Please copy exactly the lines from the top of the data through the line containing "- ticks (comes", and nothing else.
── DATASET
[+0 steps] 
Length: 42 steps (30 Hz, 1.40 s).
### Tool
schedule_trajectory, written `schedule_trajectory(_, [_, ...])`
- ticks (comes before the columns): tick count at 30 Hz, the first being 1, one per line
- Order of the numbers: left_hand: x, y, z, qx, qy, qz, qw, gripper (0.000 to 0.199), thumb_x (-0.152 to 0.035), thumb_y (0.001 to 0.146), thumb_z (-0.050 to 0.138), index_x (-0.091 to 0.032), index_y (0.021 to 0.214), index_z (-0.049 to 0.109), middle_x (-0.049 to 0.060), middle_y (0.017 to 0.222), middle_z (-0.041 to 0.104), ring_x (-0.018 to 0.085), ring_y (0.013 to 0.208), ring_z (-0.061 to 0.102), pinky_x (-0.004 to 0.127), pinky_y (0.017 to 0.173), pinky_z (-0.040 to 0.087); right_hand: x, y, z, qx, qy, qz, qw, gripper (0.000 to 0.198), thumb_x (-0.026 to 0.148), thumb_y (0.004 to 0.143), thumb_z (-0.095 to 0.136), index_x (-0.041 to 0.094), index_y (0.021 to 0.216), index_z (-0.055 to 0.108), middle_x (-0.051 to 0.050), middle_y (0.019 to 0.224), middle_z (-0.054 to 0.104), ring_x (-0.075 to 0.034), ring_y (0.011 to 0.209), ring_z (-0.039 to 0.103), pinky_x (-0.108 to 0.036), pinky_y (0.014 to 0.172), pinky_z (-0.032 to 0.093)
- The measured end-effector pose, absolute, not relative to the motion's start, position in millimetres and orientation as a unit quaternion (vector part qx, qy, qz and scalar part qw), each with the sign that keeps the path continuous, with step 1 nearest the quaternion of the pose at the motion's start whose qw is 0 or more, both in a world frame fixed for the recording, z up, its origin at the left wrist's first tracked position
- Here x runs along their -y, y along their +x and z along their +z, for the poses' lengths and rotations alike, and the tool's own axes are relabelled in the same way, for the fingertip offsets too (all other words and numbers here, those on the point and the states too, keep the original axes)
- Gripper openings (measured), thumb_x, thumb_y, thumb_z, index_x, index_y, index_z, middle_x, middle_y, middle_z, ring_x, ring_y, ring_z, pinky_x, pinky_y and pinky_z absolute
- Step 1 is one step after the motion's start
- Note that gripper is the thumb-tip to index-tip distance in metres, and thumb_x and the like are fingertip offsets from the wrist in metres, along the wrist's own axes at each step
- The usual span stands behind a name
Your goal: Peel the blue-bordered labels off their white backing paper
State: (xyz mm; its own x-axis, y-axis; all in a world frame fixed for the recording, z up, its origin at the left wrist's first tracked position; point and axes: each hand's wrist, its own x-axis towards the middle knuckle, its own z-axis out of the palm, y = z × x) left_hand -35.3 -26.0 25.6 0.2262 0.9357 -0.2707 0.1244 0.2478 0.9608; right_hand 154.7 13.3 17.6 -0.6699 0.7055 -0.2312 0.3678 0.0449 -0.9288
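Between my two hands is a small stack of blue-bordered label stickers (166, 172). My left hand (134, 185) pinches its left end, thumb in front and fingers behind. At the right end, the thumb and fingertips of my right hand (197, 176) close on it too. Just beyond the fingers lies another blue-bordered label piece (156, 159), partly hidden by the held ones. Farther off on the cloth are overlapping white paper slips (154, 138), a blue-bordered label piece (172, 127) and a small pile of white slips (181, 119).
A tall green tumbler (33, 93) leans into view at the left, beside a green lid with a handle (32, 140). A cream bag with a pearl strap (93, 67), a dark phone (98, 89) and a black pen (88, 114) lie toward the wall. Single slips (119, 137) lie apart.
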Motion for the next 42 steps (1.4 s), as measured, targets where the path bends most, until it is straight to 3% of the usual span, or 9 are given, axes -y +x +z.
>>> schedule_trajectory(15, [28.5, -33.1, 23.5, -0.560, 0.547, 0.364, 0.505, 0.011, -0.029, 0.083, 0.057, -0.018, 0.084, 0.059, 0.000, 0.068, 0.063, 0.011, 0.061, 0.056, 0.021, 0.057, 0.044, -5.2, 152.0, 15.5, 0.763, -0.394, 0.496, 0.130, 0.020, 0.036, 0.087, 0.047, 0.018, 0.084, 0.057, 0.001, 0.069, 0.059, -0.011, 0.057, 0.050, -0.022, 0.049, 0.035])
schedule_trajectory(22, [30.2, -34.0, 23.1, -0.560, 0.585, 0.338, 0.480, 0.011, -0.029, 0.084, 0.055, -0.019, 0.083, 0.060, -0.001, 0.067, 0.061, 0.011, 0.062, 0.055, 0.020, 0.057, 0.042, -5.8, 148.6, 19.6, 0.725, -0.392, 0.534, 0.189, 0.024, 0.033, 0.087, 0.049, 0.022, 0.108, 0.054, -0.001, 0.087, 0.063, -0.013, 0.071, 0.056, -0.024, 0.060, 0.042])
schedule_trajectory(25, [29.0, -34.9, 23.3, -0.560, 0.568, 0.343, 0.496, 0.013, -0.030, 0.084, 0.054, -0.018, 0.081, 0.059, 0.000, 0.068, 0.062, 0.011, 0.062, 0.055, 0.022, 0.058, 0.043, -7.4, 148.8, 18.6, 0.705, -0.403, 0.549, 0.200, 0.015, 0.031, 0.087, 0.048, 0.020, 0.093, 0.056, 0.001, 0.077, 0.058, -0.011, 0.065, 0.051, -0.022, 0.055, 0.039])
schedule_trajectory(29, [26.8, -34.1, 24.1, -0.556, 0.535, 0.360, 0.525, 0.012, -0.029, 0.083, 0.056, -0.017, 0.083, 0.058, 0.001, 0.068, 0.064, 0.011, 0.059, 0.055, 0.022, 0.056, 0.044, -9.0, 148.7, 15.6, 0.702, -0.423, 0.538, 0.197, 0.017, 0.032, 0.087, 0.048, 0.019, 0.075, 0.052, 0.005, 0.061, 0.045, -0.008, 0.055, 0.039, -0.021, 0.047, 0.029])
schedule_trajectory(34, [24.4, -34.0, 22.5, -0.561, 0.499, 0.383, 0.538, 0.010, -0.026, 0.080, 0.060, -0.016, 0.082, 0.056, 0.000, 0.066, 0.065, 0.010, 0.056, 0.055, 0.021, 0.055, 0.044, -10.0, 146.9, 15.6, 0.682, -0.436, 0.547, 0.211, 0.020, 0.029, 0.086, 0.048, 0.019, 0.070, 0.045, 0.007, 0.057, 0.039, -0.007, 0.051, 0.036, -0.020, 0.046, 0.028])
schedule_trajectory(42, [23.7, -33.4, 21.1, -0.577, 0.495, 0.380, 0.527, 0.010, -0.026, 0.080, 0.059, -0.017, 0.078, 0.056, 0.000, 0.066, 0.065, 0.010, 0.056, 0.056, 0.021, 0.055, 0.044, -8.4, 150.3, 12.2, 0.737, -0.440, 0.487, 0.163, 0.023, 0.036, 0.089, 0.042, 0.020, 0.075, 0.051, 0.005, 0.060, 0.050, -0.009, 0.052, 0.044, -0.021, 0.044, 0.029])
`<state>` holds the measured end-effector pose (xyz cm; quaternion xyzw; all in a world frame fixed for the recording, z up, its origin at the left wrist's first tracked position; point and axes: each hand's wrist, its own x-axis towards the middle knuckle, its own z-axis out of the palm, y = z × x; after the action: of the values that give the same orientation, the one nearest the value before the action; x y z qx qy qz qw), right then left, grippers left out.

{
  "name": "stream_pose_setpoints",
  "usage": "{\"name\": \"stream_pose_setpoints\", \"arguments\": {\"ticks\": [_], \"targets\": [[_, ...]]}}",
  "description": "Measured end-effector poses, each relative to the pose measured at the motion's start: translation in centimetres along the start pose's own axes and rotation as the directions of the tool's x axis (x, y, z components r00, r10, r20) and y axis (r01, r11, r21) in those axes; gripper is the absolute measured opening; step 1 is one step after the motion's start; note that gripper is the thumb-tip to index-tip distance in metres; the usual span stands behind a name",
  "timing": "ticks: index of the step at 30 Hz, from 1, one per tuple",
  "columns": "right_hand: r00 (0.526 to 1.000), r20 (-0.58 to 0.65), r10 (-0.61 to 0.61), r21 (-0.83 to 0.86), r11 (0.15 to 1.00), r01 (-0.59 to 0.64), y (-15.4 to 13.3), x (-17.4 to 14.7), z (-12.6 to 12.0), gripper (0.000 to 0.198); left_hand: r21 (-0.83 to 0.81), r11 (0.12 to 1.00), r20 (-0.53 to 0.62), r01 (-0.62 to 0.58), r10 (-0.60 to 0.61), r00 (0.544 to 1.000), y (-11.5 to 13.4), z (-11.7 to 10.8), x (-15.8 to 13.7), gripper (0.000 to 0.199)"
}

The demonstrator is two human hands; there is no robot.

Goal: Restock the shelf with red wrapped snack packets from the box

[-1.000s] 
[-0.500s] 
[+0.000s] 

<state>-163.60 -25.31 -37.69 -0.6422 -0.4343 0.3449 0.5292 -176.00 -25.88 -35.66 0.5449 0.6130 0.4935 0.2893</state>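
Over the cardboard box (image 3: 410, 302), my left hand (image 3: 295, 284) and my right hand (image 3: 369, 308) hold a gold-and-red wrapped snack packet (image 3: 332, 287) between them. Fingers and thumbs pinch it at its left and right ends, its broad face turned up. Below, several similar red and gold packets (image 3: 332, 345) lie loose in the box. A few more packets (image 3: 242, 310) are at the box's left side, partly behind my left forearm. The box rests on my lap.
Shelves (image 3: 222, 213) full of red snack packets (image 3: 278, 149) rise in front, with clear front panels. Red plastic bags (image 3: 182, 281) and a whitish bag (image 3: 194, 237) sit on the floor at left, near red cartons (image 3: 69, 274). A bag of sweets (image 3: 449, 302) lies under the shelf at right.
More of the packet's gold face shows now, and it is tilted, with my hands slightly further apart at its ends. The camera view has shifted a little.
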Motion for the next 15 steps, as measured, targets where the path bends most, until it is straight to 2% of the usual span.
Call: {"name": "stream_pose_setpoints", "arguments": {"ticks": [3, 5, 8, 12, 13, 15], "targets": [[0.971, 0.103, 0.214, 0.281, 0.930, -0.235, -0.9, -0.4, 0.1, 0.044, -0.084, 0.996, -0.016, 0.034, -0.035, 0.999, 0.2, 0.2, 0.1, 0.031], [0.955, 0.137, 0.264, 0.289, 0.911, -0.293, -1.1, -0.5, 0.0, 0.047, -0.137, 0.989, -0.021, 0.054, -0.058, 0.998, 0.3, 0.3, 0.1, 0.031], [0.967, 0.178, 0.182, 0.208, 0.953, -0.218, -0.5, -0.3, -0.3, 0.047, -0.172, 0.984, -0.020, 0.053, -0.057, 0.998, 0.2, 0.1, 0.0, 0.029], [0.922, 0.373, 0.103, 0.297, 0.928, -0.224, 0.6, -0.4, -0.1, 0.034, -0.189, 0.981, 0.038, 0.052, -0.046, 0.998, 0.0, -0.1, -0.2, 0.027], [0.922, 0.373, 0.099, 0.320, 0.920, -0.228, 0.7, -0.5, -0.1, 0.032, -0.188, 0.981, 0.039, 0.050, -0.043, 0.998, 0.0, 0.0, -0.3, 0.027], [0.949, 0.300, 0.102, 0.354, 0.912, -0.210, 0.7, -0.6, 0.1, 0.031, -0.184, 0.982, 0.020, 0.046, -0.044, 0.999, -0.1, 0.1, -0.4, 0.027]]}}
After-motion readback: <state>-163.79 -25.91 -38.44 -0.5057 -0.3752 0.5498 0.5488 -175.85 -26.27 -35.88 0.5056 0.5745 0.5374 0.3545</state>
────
RESULT OF THE TASK:
[+0 steps] 
Length: 42 steps (30 Hz, 1.40 s).
### Tool
schedule_trajectory, written `schedule_trajectory(_, [_, ...])`
- ticks (comes before the columns): tick count at 30 Hz, the first being 1, one per line

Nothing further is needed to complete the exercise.